Exercise instructions
Go through the material and set down every line without alteration.

BEGIN

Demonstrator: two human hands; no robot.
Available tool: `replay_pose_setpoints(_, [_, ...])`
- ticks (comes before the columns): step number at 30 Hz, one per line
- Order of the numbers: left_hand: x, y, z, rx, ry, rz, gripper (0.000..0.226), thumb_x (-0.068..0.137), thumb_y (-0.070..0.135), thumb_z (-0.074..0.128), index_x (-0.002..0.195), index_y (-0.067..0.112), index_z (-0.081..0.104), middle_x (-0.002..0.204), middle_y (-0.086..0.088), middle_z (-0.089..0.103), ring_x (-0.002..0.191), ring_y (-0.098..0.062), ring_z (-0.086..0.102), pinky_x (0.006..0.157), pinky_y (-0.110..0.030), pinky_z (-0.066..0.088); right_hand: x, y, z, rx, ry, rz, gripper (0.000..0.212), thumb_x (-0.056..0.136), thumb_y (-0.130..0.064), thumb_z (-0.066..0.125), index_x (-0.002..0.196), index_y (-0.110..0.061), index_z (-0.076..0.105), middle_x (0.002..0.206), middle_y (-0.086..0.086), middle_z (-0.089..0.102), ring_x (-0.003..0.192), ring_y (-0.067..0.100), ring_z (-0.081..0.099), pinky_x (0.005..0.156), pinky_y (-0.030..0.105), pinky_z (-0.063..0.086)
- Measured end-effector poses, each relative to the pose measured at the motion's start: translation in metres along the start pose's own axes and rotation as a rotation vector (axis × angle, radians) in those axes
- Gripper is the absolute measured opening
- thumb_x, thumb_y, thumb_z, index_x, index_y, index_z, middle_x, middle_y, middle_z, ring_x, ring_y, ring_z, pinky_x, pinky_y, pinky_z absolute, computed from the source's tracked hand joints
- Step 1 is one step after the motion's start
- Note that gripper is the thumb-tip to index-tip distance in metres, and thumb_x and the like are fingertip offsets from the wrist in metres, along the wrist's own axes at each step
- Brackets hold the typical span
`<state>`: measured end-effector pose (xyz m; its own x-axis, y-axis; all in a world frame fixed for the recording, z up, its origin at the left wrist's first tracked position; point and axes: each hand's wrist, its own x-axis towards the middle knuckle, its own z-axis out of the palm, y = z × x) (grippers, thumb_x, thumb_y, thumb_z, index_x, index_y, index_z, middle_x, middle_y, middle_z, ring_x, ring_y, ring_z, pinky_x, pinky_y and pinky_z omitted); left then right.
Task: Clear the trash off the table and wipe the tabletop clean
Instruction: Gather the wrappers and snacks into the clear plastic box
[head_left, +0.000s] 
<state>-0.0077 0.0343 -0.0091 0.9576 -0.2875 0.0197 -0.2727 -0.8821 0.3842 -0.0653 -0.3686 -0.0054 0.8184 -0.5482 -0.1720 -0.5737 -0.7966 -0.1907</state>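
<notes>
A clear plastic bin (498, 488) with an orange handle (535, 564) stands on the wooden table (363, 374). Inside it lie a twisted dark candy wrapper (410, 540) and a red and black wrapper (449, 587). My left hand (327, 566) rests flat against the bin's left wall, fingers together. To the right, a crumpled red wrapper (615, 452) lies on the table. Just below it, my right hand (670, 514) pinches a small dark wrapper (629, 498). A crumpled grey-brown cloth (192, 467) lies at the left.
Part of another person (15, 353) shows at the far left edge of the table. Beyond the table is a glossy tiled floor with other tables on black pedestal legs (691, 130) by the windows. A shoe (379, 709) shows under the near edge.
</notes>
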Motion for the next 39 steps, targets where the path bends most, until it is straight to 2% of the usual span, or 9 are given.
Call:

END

Response for this exercise
Demonstrator: two human hands; no robot.
Available tool: `replay_pose_setpoints(_, [_, ...])`
- ticks (comes before the columns): step number at 30 Hz, one per line
- Order of the numbers: left_hand: x, y, z, rx, ry, rz, gripper (0.000..0.226), thumb_x (-0.068..0.137), thumb_y (-0.070..0.135), thumb_z (-0.074..0.128), index_x (-0.002..0.195), index_y (-0.067..0.112), index_z (-0.081..0.104), middle_x (-0.002..0.204), middle_y (-0.086..0.088), middle_z (-0.089..0.103), ring_x (-0.002..0.191), ring_y (-0.098..0.062), ring_z (-0.086..0.102), pinky_x (0.006..0.157), pinky_y (-0.110..0.030), pinky_z (-0.066..0.088); right_hand: x, y, z, rx, ry, rz, gripper (0.000..0.212), thumb_x (-0.056..0.136), thumb_y (-0.130..0.064), thumb_z (-0.066..0.125), index_x (-0.002..0.196), index_y (-0.110..0.061), index_z (-0.076..0.105), middle_x (0.002..0.206), middle_y (-0.086..0.086), middle_z (-0.089..0.102), ring_x (-0.003..0.192), ring_y (-0.067..0.100), ring_z (-0.081..0.099), pinky_x (0.005..0.156), pinky_y (-0.030..0.105), pinky_z (-0.063..0.086)
- Measured end-effector poses, each relative to the pose measured at the motion's start: translation in metres along the start pose's own axes and rotation as a rotation vector (axis × angle, radians) in those axes
- Gripper is the absolute measured opening
- thumb_x, thumb_y, thumb_z, index_x, index_y, index_z, middle_x, middle_y, middle_z, ring_x, ring_y, ring_z, pinky_x, pinky_y, pinky_z absolute, computed from the source's tracked hand joints
- Step 1 is one step after the motion's start
- Note that gripper is the thumb-tip to index-tip distance in metres, and thumb_x and the like are fingertip offsets from the wrist in metres, along the wrist's own axes at each step
- Brackets hold the typical span
`<state>`: measured end-effector pose (xyz m; its own x-axis, y-axis; all in a world frame fixed for the recording, z up, its origin at the left wrist's first tracked position; point and axes: each hand's wrist, its own x-axis towards the middle knuckle, its own z-axis out of the palm, y = z × x) (grippers, thumb_x, thumb_y, thumb_z, index_x, index_y, index_z, middle_x, middle_y, middle_z, ring_x, ring_y, ring_z, pinky_x, pinky_y and pinky_z omitted); left then right.
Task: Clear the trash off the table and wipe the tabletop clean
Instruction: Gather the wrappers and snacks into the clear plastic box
[head_left, +0.000s] 
<state>-0.0077 0.0343 -0.0091 0.9576 -0.2875 0.0197 -0.2727 -0.8821 0.3842 -0.0653 -0.3686 -0.0054 0.8184 -0.5482 -0.1720 -0.5737 -0.7966 -0.1907</state>
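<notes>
A clear plastic bin (498, 488) with an orange handle (535, 564) stands on the wooden table (363, 374). Inside it lie a twisted dark candy wrapper (410, 540) and a red and black wrapper (449, 587). My left hand (327, 566) rests flat against the bin's left wall, fingers together. To the right, a crumpled red wrapper (615, 452) lies on the table. Just below it, my right hand (670, 514) pinches a small dark wrapper (629, 498). A crumpled grey-brown cloth (192, 467) lies at the left.
Part of another person (15, 353) shows at the far left edge of the table. Beyond the table is a glossy tiled floor with other tables on black pedestal legs (691, 130) by the windows. A shoe (379, 709) shows under the near edge.
</notes>
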Motion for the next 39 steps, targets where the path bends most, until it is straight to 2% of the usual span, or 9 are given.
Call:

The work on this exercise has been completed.